It Is The Nec Plus Ultra Of Marionettism, In
Which Signer Girolamo, The Proprietor, Has Made A Revolution, Which Will
Form an epoch in the annals of puppetry; having driven from the stage
entirely the graziosissima maschera d'Arlecchino, who used
To be the hero
of all the pieces represented by the puppets and substituted himself, or
rather a puppet bearing his name, in the place of Harlequin, as the
principal farceur of the performance. He has contrived to make the puppet
Girolamo a little like himself, but so much caricatured and so monstrously
ugly a likeness that the bare sight of it raises immediate laughter. The
theatre itself is small, being something under the size of our old
Haymarket little theatre, but is very neatly and tastefully fitted up. The
puppets are about half of the natural size of man, and Girolamo, aided by
one or two others, works them and gives them gesture, by means of strings,
which are, however, so well contrived as to be scarcely visible; and
Girolamo himself speaks for all, as, besides being a ventriloquist, he has
a most astonishing faculty of varying his voice, and adapting it to the
role of each puppet, so that the illusion is complete. The scenery and
decorations are excellent. Sometimes he gives operas as well as dramas, and
there is always a ballo, with transformation of one figure into another,
which forms part of the performance. These transformations are really very
curious and extremely well executed. Almost all the pieces acted on the
theatre are of Girolamo's own composition, and he sometimes chooses a
classical or mythological subject, in which the puppet Girolamo is sure to
be introduced and charged with all the wit of the piece. He speaks
invariably with the accent and patois of the country, and his jokes never
fail to keep the audience in a roar of laughter; his mode of speech and
slang phrases form an absurd contrast to the other figures, who speak in
pure Italian and pompous versi sciolti. For instance, the piece I saw
represented was the story of Alcestis and was entitled La scesa d'Ercole
nell Inferno, to redeem the wife of Admetus. Hercules, before he commences
this undertaking, wishes to hire a valet for the journey, has an interview
with Girolamo, and engages him. Hercules speaks in blank verse and in a
phrase, full of sesquipedalia verba, demands his country and lineage.
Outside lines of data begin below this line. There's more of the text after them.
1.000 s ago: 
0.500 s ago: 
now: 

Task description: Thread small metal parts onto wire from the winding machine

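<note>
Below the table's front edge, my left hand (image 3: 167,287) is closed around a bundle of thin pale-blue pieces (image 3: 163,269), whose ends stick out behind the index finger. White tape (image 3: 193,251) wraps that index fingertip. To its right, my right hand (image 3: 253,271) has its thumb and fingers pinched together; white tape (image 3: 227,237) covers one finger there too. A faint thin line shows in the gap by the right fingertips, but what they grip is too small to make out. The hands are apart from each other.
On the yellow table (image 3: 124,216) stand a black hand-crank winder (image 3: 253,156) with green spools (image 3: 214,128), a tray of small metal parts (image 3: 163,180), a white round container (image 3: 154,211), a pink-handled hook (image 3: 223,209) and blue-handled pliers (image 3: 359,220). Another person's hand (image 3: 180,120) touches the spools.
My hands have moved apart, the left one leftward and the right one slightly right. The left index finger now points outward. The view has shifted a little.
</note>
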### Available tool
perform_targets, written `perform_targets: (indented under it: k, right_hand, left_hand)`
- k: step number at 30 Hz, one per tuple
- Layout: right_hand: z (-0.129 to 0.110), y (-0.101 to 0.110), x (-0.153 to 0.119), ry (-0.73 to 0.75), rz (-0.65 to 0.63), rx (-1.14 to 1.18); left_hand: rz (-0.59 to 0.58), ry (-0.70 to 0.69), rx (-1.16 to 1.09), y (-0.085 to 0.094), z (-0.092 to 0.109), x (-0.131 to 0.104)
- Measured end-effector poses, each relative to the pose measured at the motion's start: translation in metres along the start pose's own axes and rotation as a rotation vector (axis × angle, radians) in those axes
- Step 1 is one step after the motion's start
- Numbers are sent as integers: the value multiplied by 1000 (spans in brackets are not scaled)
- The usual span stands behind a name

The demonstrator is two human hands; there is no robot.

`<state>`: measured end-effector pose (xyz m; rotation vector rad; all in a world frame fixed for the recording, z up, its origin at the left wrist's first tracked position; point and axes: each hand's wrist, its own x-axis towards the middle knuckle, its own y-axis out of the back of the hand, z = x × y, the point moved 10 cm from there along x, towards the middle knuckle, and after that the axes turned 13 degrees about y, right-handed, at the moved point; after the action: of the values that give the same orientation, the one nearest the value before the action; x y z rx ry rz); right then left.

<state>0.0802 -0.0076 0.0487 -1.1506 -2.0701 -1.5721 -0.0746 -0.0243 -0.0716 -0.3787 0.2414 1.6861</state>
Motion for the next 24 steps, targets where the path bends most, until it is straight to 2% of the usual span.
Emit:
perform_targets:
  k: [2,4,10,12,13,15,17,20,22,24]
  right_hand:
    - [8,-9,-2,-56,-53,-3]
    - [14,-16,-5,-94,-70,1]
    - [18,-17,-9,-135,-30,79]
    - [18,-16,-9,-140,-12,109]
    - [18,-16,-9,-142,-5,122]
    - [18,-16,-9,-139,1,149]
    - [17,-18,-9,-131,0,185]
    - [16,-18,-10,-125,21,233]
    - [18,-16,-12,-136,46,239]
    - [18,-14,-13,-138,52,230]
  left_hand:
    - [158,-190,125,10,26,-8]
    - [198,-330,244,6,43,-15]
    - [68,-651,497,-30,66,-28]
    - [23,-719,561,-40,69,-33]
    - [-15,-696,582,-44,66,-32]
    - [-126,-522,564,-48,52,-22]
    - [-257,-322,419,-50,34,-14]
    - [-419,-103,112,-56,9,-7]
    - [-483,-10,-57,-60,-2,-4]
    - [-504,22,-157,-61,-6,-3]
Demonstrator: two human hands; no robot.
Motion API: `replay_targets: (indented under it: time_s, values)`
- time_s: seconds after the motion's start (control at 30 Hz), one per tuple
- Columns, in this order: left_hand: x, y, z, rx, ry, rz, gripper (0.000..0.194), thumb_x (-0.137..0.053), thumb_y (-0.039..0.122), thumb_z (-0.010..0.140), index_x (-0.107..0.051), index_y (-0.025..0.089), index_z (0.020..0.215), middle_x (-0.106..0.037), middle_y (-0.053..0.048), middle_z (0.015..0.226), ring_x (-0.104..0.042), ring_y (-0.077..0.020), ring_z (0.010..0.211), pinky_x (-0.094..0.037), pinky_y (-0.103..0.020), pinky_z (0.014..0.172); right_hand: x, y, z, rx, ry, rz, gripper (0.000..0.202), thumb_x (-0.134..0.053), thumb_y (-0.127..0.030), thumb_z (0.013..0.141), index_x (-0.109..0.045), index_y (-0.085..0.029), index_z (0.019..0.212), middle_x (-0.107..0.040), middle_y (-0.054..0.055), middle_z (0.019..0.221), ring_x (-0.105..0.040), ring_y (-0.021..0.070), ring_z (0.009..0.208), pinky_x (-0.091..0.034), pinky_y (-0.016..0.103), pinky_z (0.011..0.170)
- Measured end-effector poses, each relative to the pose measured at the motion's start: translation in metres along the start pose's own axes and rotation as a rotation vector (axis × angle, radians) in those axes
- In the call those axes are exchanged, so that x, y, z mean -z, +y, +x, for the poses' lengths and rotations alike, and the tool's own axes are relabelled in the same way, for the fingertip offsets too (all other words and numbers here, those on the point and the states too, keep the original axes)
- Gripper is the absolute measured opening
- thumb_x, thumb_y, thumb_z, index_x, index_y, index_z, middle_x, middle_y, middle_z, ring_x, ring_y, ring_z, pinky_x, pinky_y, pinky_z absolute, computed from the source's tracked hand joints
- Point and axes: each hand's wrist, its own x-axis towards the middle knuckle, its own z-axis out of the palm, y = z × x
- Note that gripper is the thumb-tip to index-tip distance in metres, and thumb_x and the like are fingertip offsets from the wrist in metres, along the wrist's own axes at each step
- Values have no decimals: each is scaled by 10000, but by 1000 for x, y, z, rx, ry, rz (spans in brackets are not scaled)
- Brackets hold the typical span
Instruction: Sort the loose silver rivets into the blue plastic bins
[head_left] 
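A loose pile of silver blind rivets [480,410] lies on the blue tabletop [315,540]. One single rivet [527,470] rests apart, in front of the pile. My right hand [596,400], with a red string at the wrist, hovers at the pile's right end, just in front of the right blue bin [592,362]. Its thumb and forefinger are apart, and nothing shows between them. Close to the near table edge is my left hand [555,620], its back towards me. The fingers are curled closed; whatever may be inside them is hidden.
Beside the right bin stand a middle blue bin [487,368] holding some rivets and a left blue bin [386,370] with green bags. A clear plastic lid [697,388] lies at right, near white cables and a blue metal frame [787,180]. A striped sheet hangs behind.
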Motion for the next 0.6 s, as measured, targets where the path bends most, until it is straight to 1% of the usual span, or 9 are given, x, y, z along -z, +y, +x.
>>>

Girolamo replies in the Piedmontese dialect and with a strong nasal accent:
"De mi pais, de Piemong." Girolamo, however, though he professes to be as
brave as Mars himself has a great repugnance to accompanying his master to
the shades below, or to the "casa del diavolo," as he calls it; and while
Hercules fights with Cerberus, he shakes and trembles all over, as he does
likewise when he meets Madonna Morte.
All this is very absurd and ridiculous, but it is impossible not to laugh
and be amused at it. An anecdote is related of the flesh and blood
Girolamo, that he had a very pretty wife, who took it into her head one day
to elope with a French officer; and that to revenge himself he dramatized
the event and produced it on his own theatre under the title of Colombina
scampata coll'uffiziale, having filled the piece with severe satire and
sarcastic remarks against women in general and Colombina in particular.